Category Archives: Organizational behavior and reputation

Media manipulation convergence

Adam Satariano in the NYT reports on the latest instance of platform manipulation, this time by Chinese tech giant Huawei against unfavorable 5G legislation being considered in Belgium. There’s nothing particularly novel about the single pieces of the process: paid expert endorsement, amplified on social media by coordinated fake profiles, with the resultant appearance of virality adduced by the company as a sign of support in public opinion at large. If anything, it appears to have been rather crudely executed, leading to a fairly easy discovery by Graphika: from a pure PR cost-benefit standpoint, the blowback from the unmasking of this operation did much more damage to Huawei’s image than any benefit that might have accrued to the company had it not been exposed. However, the main take-away from the story is the adding of yet another data point to the process of convergence between traditional government-sponsored influence operations and corporate astroturfing ventures. Their questionable effectiveness notwithstanding, these sorts of interventions are becoming default, mainstream tools in the arsenal of all PR shops, whatever their principals’ aims. The fact that they also tend to erode an already fragile base of public trust suggests that at the aggregate level this may be a negative-sum game.

Censorship about censorship

In further news on a story I posted about in late September, it has now surfaced that Zoom has cancelled academic events scheduled to discuss its previous cancellation. Beyond the political merits of the issue, from a business standpoint I suspect that the company’s position will quickly become untenable and that if it persists in its current interpretation of its ToS its competitors will crowd it out of the academic market (already, one of the cancelled events was able to migrate to Google Meets). Telling universities to refrain from discussion is like telling a rivet factory to refrain from metalworking; the fact that in this situation it has become impossible to draw a frame around an issue, so as to modify the sociolinguistic norms that preside over it, has produced a surreal outcome: this is not an equilibrium, and is destined to change.

Official compliance with curbs on surveillance

A new court case has been brought against the City and County of San Francisco for the use of surveillance cameras by the San Francisco Police Department, in violation of a 2019 city ordinance, to control protests in early June following the killing of George Floyd. The Electronic Frontier Foundation and the American Civil Liberties Union of Northern California are representing the three plaintiffs in the suit, community activists who participated in the demonstrations, alleging a chilling effect on freedom of speech and assembly. The surveillance apparatus belonged to a third party, the Union Square Business Improvement Distric, and its use was granted voluntarily to law enforcement, following a request.

Use of surveillance and facial recognition technology is widespread among California law enforcement, but such policies are often opaque and unacknowledged. Police Departments have been able to evade legislative and regulatory curbs on their surveillance activities through third-party arrangements. Such potential for non-compliance strengthens the case for approaches such as that taken in Portland, OR, where facial recognition technology is banned for all, not simply for the public sector.
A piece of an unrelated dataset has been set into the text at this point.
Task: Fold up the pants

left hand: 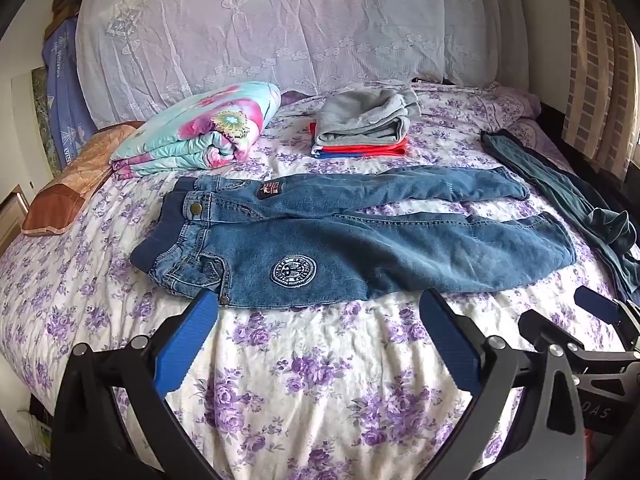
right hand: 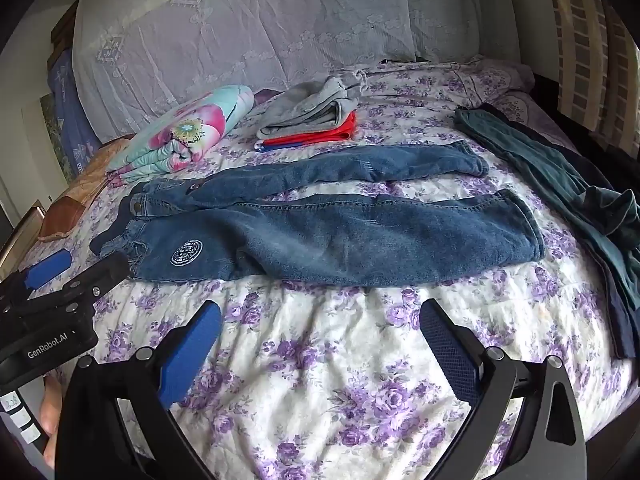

Disinformation and hacking the power grid

Interesting study (via Schneier) on how to use disinformation to attack the power grid. In essence, one is trying to game the profit-maximizing behavior of consumers (in this case, through fake information on discounts in electricity used during peak times), nudging them in precisely the opposite direction of market signals, hence overloading the grid. The general obscurity of electricity pricing for the consumer (much of which may be by design) is an important enabler of this hack.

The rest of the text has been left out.